DeepCrawl Integration: Google Search Console

Adam Gent
Adam Gent

On 9th July 2019 • 14 min read

The Performance report in Search Console helps businesses track the organic search traffic and appearance of a website or app. At DeepCrawl we allow our users to integrate Google Search Console analytics with crawl data to identify issues with your website or app.
 

What is Google Search Console

Google Search Console is a no-charge web service by Google for webmasters, which helps them troubleshoot problems with their website. It also allows SEOs and site owners to:

Google does have a public API for Search Console. At the moment DeepCrawl only uses organic search analytics data from the API in our integration.
 

Why integrate Google Search Console with DeepCrawl?

Integrating Google Search Console Performance data with DeepCrawl allows users to further enrich their reports.
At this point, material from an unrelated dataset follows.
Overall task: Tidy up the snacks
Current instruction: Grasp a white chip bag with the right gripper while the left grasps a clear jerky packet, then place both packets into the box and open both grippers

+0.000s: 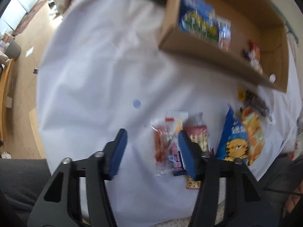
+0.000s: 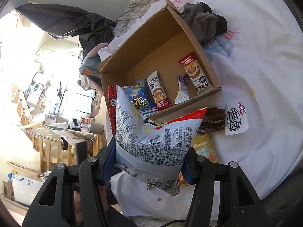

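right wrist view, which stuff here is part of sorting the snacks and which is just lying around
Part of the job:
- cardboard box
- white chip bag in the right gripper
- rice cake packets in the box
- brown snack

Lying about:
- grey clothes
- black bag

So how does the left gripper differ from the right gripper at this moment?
The left gripper stands open with nothing between its pads, while the right gripper is shut on a puffy white snack bag. The left gripper hangs over loose snack packets on the white sheet; the right gripper points towards the cardboard box. Both have black arms and blue pads.
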Motion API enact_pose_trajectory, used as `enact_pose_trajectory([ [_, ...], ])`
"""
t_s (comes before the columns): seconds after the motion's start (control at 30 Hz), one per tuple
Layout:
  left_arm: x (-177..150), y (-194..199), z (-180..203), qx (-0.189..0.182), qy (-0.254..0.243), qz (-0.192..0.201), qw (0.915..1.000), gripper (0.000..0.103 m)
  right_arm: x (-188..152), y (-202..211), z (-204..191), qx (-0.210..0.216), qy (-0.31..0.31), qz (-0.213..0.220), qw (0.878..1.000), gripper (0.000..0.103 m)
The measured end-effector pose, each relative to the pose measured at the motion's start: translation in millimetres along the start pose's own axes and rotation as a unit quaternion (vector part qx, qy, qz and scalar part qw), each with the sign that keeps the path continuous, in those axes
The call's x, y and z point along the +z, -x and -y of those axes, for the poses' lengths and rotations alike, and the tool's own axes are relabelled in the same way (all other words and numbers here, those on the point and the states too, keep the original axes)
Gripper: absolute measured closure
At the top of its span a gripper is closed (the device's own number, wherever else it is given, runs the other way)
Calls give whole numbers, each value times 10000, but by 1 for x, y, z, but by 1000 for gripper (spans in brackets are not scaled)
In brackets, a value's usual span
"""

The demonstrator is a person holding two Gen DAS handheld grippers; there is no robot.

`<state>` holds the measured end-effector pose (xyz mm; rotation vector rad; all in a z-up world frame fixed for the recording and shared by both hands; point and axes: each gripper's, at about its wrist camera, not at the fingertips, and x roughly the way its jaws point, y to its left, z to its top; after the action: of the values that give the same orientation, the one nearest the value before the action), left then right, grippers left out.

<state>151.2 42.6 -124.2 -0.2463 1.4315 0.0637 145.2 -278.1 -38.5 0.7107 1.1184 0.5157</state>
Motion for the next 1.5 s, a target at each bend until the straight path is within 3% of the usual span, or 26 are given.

DeepCrawl users will be able to:

To get these special reports Google Search Console needs to be added as a crawl source within a users DeepCrawl project.
 

Setting up a Google Account in DeepCrawl

There are two ways a user can connect to a Google Account in DeepCrawl, through the Connected App page or the DeepCrawl property settings in a Project within the Sources step.

Connect Apps method

1. Navigate to the Connected Apps page.

2. Click on the “ADD GOOGLE ACCOUNT” button.

3. Login to your Google Account which has the Google Search Console profiles you want to include in crawls.

4. In the Connected Apps page, users can manage what Google accounts are connected in DeepCrawl.

5. Once a Google account is connected, navigate to the Sources settings in the project you want to include Google Search Console data in and select the Google Search Console source (green tick will appear when selected).

6. Select the Google Search Console view you want to use in project crawls, the selected view will then appear on the right of the list.

7. That’s it, DeepCrawl will now fetch URLs found in Google Search Console during the crawl.

DeepCrawl property settings

1. In the Sources settings in a Project scroll down to the Search Console source.

2. Select the Google Search Console source (green tick appears when selected).

3. Click on the “ADD GOOGLE ACCOUNT” button.

4. Login to your Google Account which has the Google Search Console properties you want to include in crawls.

5. Finally, select the Google Search Console property you want to use in project crawls, the selected view will then appear on the right.

6. That’s it, DeepCrawl will now fetch URLs from the chosen property in Google Search Console during the crawl.
 

Configure Google Search Console Filters

Once Google Search Console is integrated, DeepCrawl allows users to filter the requested landing page URLs from the Performance data.

To configure the Performance data filter before DeepCrawl fetches it, click on “Configure Google Search Console” under Google Search Console on the Source settings in step 2.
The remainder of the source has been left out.